As a matter of fact and experience, the real danger is not in going to Confession to a priest in the open church, with all the protection of sacramental solemnity; but in long, confidential talks in a private room, with no such safeguard. These have led again and again to scandal, and are to be avoided. They minister often to a morbid craving for sympathy, and they lead to nothing of any value, since the priest is sought, not for the benefit of Absolution, but at best only for advice.

CHAPTER X

CONCLUSION

We are now in a position to gather up the results of our investigation; and they may be stated somewhat as follows:

We are taught in the Creed to believe in the forgiveness of sins, and in the Lord's Prayer to pray for this.

We find that forgiveness flows from God's love, and belongs to His nature; so that His "nature and property is always to have mercy and to forgive." And we learn from our Lord Himself that, in regard to this forgiveness, there is no limit either to its frequency or to its extent.

In response to a question of S. Peter's, Christ tells us that we are to forgive not "until seven times," but "until seventy times seven"; and in this He is proposing for our standard nothing less than the long-suffering and mercy of God Himself.
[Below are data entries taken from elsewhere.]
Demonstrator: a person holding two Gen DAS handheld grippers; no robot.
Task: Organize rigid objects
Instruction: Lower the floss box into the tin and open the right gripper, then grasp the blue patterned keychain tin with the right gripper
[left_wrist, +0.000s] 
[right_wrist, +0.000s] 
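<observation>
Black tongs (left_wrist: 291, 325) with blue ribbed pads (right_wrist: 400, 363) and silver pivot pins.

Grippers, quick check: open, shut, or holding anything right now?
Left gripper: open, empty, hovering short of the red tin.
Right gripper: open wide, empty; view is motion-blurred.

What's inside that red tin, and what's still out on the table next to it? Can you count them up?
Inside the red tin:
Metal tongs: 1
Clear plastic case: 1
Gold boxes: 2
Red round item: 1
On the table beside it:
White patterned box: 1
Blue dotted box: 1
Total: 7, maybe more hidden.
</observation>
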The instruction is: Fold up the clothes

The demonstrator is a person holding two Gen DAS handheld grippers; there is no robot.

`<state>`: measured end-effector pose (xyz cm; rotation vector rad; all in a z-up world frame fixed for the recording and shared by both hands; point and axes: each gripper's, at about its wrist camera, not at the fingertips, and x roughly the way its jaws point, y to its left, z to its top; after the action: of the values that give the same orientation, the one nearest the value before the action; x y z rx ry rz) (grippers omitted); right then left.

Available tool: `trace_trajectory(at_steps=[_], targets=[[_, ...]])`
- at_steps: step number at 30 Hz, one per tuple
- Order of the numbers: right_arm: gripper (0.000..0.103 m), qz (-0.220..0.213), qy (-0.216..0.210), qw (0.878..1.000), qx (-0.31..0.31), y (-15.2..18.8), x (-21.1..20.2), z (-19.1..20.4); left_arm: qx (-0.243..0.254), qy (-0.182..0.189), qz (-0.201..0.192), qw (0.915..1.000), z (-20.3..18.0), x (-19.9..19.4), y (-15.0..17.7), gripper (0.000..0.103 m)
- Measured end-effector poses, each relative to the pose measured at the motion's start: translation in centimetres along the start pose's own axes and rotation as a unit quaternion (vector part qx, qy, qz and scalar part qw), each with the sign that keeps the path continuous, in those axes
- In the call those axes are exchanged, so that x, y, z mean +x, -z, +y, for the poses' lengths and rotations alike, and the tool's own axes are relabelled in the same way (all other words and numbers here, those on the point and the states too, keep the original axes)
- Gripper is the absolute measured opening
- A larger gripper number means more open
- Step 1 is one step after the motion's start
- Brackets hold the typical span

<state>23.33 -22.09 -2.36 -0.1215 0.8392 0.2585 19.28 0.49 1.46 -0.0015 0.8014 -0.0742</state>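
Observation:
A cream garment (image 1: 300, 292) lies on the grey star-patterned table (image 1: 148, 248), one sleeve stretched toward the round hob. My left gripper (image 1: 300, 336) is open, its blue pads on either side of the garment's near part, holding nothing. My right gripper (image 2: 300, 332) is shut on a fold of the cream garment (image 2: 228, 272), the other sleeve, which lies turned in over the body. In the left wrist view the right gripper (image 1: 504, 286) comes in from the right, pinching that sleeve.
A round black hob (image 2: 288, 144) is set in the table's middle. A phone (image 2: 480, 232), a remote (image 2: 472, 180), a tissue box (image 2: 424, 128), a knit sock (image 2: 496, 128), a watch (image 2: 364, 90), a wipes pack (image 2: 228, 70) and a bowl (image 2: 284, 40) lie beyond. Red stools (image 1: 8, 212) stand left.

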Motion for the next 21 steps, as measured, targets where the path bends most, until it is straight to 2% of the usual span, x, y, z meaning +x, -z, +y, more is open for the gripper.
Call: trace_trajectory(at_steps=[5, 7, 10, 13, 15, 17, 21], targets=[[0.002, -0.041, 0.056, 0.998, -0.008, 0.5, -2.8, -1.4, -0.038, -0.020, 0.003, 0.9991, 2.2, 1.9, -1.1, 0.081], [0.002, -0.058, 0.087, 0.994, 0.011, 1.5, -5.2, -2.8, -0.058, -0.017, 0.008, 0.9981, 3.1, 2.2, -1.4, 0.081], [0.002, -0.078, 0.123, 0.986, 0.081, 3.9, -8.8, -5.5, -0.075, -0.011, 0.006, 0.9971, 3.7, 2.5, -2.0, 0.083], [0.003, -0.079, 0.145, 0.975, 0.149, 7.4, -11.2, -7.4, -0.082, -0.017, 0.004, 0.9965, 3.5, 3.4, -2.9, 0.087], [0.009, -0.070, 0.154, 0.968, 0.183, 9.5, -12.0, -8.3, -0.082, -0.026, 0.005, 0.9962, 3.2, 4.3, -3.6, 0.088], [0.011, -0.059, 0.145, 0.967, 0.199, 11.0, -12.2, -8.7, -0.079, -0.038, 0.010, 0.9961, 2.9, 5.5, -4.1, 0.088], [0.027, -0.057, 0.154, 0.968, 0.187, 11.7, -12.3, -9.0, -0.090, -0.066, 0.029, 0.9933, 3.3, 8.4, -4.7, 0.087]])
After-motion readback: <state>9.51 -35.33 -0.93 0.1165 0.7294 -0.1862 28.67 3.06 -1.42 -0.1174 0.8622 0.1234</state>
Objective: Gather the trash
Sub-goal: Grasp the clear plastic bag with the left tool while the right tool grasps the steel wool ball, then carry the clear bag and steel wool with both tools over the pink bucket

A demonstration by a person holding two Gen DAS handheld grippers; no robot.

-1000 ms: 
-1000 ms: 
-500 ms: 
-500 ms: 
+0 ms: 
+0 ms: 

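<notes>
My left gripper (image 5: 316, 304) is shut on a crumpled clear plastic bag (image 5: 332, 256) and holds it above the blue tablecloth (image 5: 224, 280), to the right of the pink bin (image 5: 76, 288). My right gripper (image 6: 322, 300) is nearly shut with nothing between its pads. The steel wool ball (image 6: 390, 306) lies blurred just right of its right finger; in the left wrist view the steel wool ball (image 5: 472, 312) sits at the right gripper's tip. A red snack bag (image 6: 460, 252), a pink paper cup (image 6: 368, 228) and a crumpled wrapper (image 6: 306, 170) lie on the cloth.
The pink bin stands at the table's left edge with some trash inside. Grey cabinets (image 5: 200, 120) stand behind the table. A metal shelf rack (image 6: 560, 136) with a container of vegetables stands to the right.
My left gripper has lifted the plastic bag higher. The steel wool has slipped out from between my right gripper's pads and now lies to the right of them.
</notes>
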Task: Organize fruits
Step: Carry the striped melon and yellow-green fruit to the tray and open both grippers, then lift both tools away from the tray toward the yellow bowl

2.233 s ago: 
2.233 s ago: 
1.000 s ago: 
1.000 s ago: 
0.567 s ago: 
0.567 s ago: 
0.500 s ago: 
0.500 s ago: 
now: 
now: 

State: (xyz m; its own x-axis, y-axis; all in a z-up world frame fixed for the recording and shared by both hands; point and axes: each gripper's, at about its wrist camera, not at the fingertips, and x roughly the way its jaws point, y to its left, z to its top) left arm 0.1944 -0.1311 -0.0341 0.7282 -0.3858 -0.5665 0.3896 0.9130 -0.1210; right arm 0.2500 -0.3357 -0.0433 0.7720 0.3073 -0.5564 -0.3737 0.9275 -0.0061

Further, in the parable which follows, He contrasts the compassion of the king, who freely forgives the enormous debt (ten thousand talents) which no servant could pay, with the petty exaction of the unmerciful servant

in cruelly enforcing the payment of so paltry a sum as one hundred pence.

In this very passage, however, which so fully sets forth the frequency and extent of God's mercy, our Lord draws attention to the fact that this mercy has its conditions; that the individual who seeks it, in order to obtain it must be forgivable; that is, that God must see in him possibilities of moral change and improvement, and that these possibilities must be realized on his part by true repentance.

Having thus satisfied ourselves that the forgiveness of sins involves repentance, we further find that our Lord has provided in Holy Scripture and in His Church a means by which the sinner may manifest his penitence and receive the assurance of the forgiveness of his sins, this assurance being conveyed to him, together with the forgiveness of sins, by Absolution, and his penitence being manifested by Contrition, Confession, and Satisfaction.

All this we have seen is set forth in Holy Scripture, and clearly taught in our Prayer Book. Our Church, however, throws the responsibility for using this means of grace upon each individual, refusing to make the practice of Confession and Absolution compulsory, but providing that all shall be daily reminded that God has given power to His ministers to absolve, and daily exhorted to pray for true repentance.